**** Available data ****

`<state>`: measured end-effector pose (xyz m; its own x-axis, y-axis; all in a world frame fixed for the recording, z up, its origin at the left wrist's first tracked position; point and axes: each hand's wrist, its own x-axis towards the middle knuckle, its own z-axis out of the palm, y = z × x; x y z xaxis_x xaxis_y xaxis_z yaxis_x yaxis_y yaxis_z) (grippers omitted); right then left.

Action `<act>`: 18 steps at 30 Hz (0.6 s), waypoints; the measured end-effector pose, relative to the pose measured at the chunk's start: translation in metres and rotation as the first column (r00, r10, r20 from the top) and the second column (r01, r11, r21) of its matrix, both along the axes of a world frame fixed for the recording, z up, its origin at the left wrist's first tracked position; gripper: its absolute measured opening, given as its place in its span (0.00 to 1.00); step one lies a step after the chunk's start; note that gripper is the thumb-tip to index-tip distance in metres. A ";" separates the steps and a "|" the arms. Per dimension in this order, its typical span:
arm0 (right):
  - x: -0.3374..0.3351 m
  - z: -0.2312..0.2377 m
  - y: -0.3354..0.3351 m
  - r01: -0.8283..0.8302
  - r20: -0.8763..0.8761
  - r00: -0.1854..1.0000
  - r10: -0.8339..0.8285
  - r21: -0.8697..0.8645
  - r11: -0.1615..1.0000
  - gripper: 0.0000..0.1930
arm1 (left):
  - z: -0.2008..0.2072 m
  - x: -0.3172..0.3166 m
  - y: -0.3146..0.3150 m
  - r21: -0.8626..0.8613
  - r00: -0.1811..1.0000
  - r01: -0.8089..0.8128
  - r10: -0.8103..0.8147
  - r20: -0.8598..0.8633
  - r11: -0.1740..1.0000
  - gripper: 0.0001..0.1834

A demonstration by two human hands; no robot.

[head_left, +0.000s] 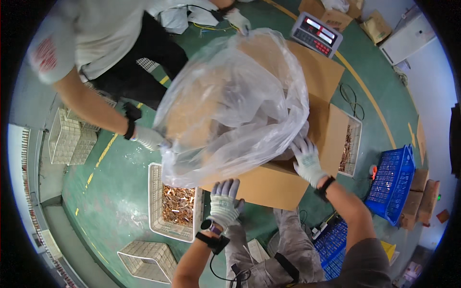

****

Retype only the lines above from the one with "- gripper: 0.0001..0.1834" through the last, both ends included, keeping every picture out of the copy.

  - gripper: 0.0001..0.1834

A demonstration by two human hands; no robot.

[head_left, +0.000s] 

There is nothing else to add to the answer.